Première à éclairer la nuit, Jocelyne Desverchère
Première à éclairer la nuit, octobre 2016, 140 pages, 9 €
Ecrivain(s): Jocelyne Desverchère Edition: P.O.L
Ce court roman saisit d’abord par le vocabulaire et la syntaxe minimalistes en parfait accord avec les personnages : « Je n’ai connu que le sud, Marseille, Aix-en-Provence, au-delà je n’ai jamais rien imaginé » dit le narrateur. Il finit par renoncer à aller voir les putes. Son histoire aussi est simple. Une histoire d’adultère si l’on veut avec des allers mais aussi des retours. Tout lecteur (ou lectrice) avec un peu d’honnêteté peut s’y retrouver. Les prénoms changent : mais pas vraiment les histoires d’amour. Tout est à la fois dit sans fards et en demi-teinte. C’est une histoire de gens simples : nous. Sans le moindre jugement et sans bobos chics mais en d’incisives syncopes. On passe d’un détail à l’autre de manière sèche. Rien à ajouter puisque tout est dit.

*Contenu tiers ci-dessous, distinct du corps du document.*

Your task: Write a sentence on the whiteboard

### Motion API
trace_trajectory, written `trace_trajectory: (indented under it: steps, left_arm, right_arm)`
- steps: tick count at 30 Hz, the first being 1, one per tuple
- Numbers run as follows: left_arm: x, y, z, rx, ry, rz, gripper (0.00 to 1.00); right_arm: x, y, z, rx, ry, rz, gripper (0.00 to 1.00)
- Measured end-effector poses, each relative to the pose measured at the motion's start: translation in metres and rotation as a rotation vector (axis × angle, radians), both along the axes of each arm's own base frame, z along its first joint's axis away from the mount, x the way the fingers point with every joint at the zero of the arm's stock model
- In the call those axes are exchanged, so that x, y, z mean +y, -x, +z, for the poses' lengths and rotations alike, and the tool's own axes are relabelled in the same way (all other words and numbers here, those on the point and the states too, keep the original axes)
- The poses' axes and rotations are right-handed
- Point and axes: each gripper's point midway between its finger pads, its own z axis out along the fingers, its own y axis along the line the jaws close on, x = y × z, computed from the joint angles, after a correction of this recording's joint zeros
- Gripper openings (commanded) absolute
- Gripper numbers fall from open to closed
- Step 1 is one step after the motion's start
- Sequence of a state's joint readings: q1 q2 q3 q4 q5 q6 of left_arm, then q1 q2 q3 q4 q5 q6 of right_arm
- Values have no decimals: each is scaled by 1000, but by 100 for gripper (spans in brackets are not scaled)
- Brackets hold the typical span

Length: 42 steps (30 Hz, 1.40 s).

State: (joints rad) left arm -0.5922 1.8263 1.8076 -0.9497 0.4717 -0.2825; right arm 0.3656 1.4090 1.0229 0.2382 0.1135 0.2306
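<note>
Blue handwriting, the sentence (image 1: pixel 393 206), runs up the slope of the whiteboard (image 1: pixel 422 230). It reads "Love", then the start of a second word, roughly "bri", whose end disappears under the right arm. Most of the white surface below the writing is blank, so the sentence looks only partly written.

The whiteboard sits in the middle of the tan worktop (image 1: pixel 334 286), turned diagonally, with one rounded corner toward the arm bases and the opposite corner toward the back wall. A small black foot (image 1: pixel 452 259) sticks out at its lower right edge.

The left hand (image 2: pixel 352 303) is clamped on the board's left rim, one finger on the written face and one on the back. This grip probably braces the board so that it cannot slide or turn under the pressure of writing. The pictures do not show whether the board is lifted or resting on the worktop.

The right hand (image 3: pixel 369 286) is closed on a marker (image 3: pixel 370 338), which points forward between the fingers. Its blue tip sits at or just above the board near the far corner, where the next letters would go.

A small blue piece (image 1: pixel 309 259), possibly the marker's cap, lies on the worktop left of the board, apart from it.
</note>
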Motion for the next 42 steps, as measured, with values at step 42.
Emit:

Le lecteur balance entre deux désirs. L’horizon du corps soudain est et n’est pas. L’amour délimite, donne son contour, étend un temps des pouvoirs qui se contrecarrent. On ne sait plus qui imprègne qui. Quel est l’être ? Quel est son esprit ? Quel être est donc le bon puisque soudain deux qui se rencontrent ne peuvent pas vraiment se « superposer » ? L’amour est et n’est pas. Il est en n’étant pas sinon ce qui lui échappe et qui le marque et le couvre et semble veiller sur lui jusqu’à ce que la femme ou l’homme après s’être abandonné à sa force, s’en dégage.
L’amour devenu chair provoque son évitement, sa disparition. Il s’empare d’abord du corps, le cannibalise jusqu’à devenir encombrant, ce qui n’empêche pas une certaine clémence et des accords tacites pour que le réel soit vivable loin du simple drame ou de la comédie. En filigrane la jeune romancière rappelle que la fiction n’est pas le corps, le mot n’est pas la chose, tout comme l’art n’est pas la vie. Le livre lui non plus n’est pas la vie. Mais il s’en rapproche pourtant.
C’est pourquoi si tout roman est illusion, celui-ci n’est en rien une chimère. Il est dérisoirement épiphanique au sein même de destins troubles et troublants. Lieux du rien et du tout, l’écriture fait signe en ouvrant sur un regard d’attente et en attente des aventures qui finiront encore dans le passage d’une frontière qui à l’inverse de la ligne d’horizon ne recule pas toujours. Le roman nous engage ainsi dans une dimension qui jusque-là nous échappait et que pourtant nous connaissons trop bien.